What this task involves
Output exactly the lines below from the one containing "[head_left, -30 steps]" to the last line, both included. Omit pictures.

Dataset extract
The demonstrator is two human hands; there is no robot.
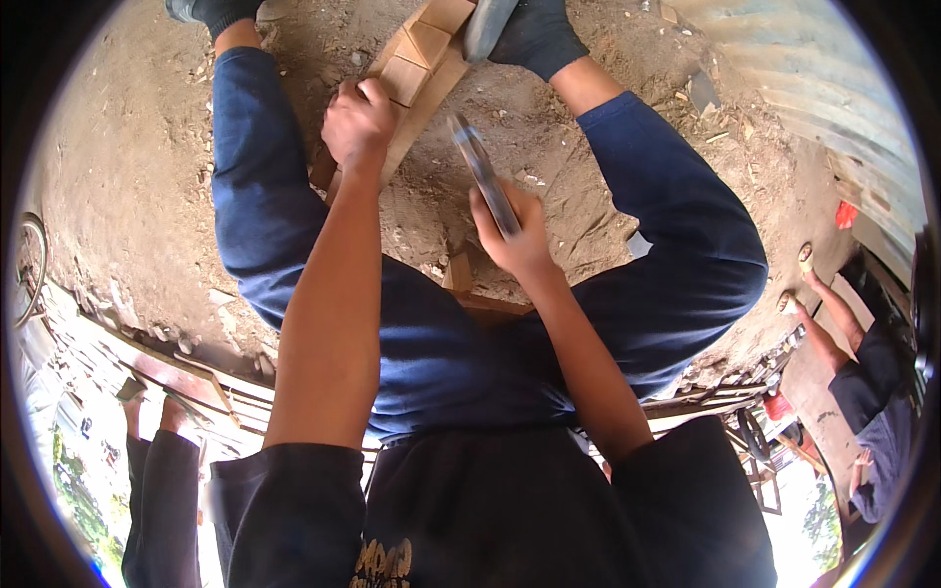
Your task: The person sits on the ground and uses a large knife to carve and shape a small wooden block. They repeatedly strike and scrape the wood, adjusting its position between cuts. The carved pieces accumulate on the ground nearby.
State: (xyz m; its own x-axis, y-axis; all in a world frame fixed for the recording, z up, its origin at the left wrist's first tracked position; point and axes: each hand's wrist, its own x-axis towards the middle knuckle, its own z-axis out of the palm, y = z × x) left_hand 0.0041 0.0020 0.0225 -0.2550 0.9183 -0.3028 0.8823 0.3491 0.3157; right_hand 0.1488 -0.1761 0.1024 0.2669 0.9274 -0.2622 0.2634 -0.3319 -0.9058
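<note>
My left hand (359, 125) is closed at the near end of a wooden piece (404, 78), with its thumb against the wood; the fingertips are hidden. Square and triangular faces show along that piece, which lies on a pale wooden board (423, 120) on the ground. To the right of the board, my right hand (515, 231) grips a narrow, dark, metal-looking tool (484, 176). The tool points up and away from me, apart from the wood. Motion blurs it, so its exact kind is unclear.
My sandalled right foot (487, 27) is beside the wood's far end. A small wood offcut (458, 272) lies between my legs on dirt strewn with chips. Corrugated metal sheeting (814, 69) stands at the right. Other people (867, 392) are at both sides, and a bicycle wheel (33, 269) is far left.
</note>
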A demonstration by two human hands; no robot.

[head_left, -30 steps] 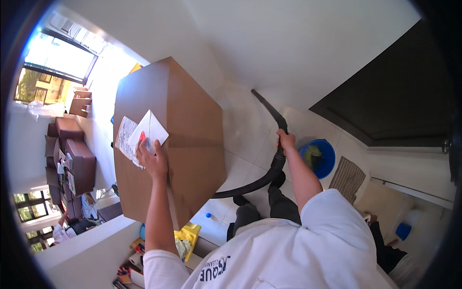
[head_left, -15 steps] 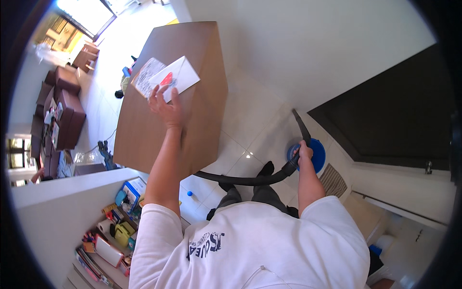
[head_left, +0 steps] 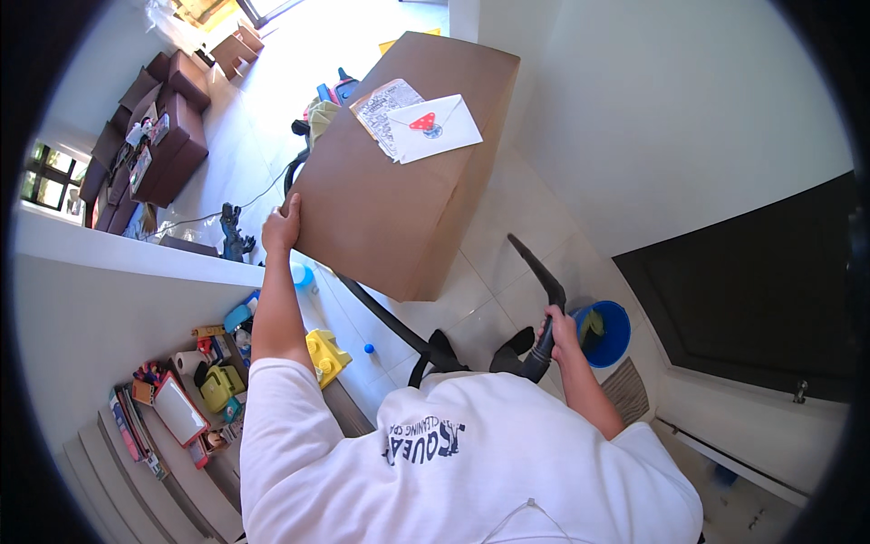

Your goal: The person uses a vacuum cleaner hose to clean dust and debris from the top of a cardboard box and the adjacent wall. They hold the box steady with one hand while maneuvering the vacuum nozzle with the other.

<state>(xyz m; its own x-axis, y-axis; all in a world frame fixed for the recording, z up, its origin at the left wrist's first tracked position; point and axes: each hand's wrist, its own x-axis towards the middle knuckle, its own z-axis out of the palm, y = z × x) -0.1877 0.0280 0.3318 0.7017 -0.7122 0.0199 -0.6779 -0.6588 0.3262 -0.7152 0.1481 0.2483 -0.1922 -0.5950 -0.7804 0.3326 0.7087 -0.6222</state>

Output of the task
[head_left, -30 steps] 
[head_left, -15 steps] 
[head_left, +0 steps] 

Your goal: The person uses a vacuum cleaner hose to clean dust and debris from the top of a cardboard box and the adjacent wall. They hold the box steady with one hand while maneuvering the vacuum nozzle with the other.

<state>(xyz m; its own x-axis, y-axis; all in a world frame fixed for the recording, z up, its origin at the left wrist's first tracked position; point and axes: each hand's wrist, its own x-axis towards the middle knuckle, its own z-axis out of the palm, y = z × x) -0.1877 0.0280 0.3318 0.7017 -0.7122 0.0199 -0.6779 -0.6588 0.3262 -0.7152 0.1481 0.2483 -0.1922 -0.5950 -0.7804 0.3326 0.7087 -0.6222</state>

The output above is complete as it stands.